The Maybeck venue is really lovely. For more information about it,
see their website: http://www.handprintseries.com/
This is my last scheduled concert in California for this summer.
Quake / Doctor
The evening of my first day back, there was a small earthquake. Welcome home! I didn’t believe it was a quake at first because it was so small and quiet, but indeed, it was a 4.5 near Santa Rosa. The local news featured an interview with a Santa Rosa woman who had a box of Q-tips fall on her head in a local WalMart, but was fortunately unharmed.
I went out with Mitch but felt crappy, alas. The next day, I went to see a doctor and whined and whined and perhaps whined too much because now I have a prescription for Zoloft. Hmm. I have not yet taken the first pill because it causes (yay) stomach upset and I still feel ill from breakfast. (Lois the Pie Queen tastes great but is ill-suited for delicate stomachs.) The doc told me to eat yogurt to fix my constant indigestion/naseau. I’ll let y’all know if it helps. Anyway, apparently feeling sick and hurt is not from having a bacterial infection recently that I still don’t feel better from, but rather is curable with Zoloft. Whatever works. Maybe it will help. I’m seeing a chiropractor tomorrow, who can maybe unknot my back and arm. If it is just stress causing me ill, then she will be great help.

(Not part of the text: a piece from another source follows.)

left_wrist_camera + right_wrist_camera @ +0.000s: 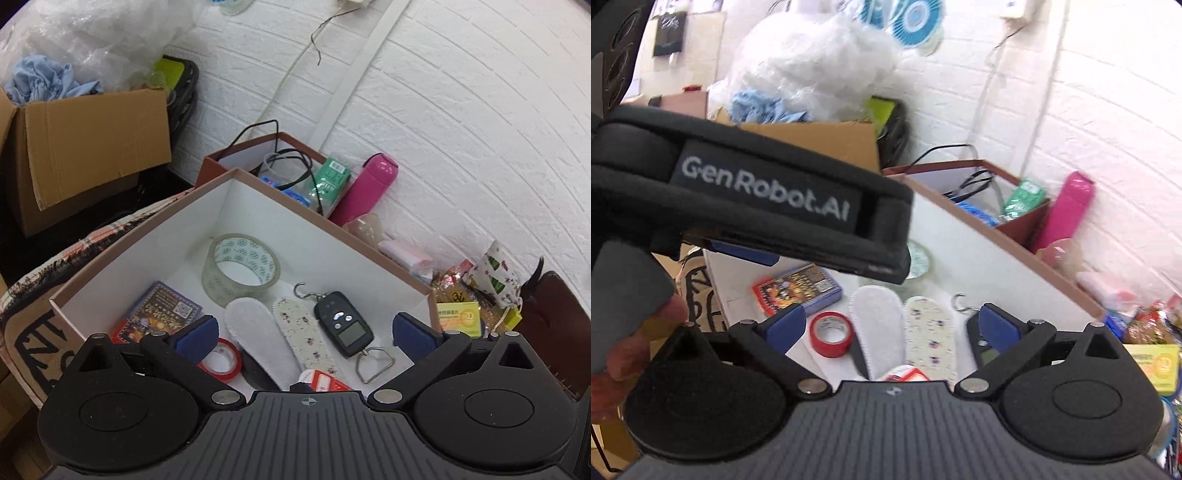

Also, I learned that I weigh 119 lbs (54 kg). I’m 5’11” (180 cm). What’s perhaps more alarming than me dropping like 20 lbs (9 kg), is that my weight is up from it’s low point, which must have been around 110-115 lbs (50 -52 kg). Maybe that’s why I feel kinda listless. Sorry for whining so much. Apparently, I’ll be cured of whininess soon.
Tags: SF Bay, Celesteh
I’m baaaaack!
Hello, I am back in Berkeley, preparing for my gig tomorrow night at the Luggage Store. (9:00 PM, come at 8:00 to hear the other band too.) I only have 20 minutes of new music written because I got ill right as it was time to start writing stuff. So I’ll be presenting some works-in-progress and maybe some older never-before-played-in-public stuff. There is at least one piece that even subscribers to my podcast have not heard before.
I am sooo jetlaged and alas still have not returned to feeling 100%.
In my Paris apartment, I had a really awesome-sounding refrigerator. I recorded it that day before I left. I have 43 minutes of it making it’s strange song-like sounds. I feel tempted to subject people to the entire recording, but I think I would not be invited back. It really is lovely, though.
Also, I’ll do a 10 minute or so improvisation with Ellen Fullman. So that plus new computer music (and one tape) is half an hour. Plus several minutes of fridge. Plus, um, gosh, I’m listening to my fridge right now and it’s so great.